Randy should be careful about calling OP's bluff. I believe he'll have to back down, unless he really wants things to turn ugly with the police. Which, as we know, might happen anyway with or without Randy posturing.

And by the way, here's a live video feed from Jamison Square.

This pits Sam/Rand's progressive ideology against the establishment authority and supporters they represent.

In fact, they were both elected by labor interests, the government class, and the Arlington Club/MAC centers of influence.

The patina of progressive ideology is stripped away when they are forced to choose between tolerating freedom of expression vs. maintaining the bourgeois tranquility of Homer's Pearl.

City code and park regulations don't matter when it's Tri-Met's ridership that is forced to detour.

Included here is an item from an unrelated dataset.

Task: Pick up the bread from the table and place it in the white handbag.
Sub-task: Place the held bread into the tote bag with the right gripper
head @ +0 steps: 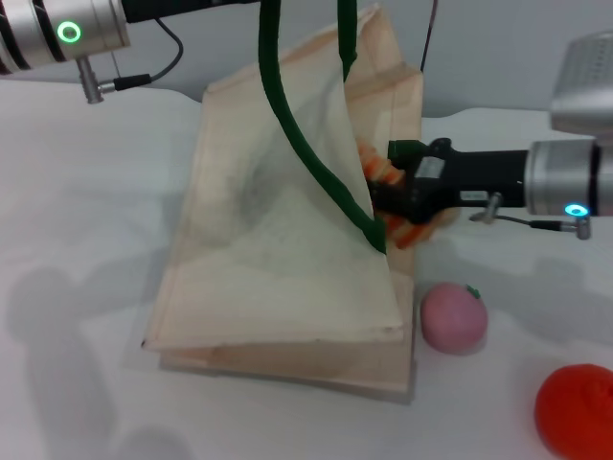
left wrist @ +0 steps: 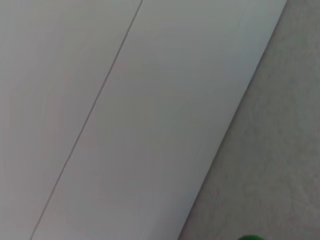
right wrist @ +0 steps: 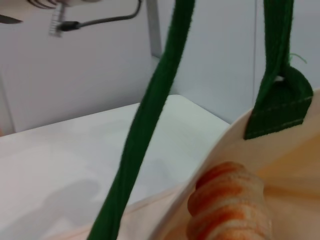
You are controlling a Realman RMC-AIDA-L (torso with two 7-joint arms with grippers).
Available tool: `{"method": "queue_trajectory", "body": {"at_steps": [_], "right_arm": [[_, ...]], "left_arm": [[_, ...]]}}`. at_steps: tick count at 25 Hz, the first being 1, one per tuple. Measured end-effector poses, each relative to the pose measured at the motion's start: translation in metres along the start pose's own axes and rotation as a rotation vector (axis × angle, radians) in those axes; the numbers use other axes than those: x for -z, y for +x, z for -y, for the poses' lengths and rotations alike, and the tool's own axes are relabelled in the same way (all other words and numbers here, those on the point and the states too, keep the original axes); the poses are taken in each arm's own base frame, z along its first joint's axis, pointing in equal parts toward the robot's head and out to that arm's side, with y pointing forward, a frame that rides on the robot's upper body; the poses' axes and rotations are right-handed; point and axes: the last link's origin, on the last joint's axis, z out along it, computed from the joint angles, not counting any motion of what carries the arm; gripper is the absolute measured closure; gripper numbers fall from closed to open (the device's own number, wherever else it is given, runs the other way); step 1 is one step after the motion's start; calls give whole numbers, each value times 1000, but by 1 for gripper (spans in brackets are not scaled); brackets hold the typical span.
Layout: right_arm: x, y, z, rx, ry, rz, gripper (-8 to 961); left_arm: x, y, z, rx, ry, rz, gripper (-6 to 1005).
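Note:
The white handbag [head: 278,259] stands tilted on the table [head: 77,192], its mouth facing right. Its dark green straps [head: 316,163] run up out of the top of the head view. My right gripper [head: 388,203] is shut on the bread [head: 414,230] and holds it at the bag's mouth, partly behind the near strap. The right wrist view shows the ridged bread [right wrist: 230,205] against the cream cloth [right wrist: 295,150], with a strap [right wrist: 150,115] in front. My left arm [head: 67,34] is at the top left; its gripper is out of view.
A pink ball [head: 453,317] lies on the table just right of the bag's front corner. A red-orange round fruit [head: 575,407] lies at the front right. A grey wall stands behind the table.

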Motion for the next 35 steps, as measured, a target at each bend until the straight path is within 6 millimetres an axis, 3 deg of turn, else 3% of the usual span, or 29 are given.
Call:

Days later, code enforcement and park regulations are the ONLY thing that matters in the Pearl.

It also reveals the bipolar mindset that infects Sam's thinking: paying lip service to helping a young man come to terms with his sexuality while plying lips to the young man's naive libido. Similarly, Sam lectures the citizenry about taking transit while driving his pickup truck on the weekends. It must be very difficult for him to reconcile these two disparate projections of his self-image.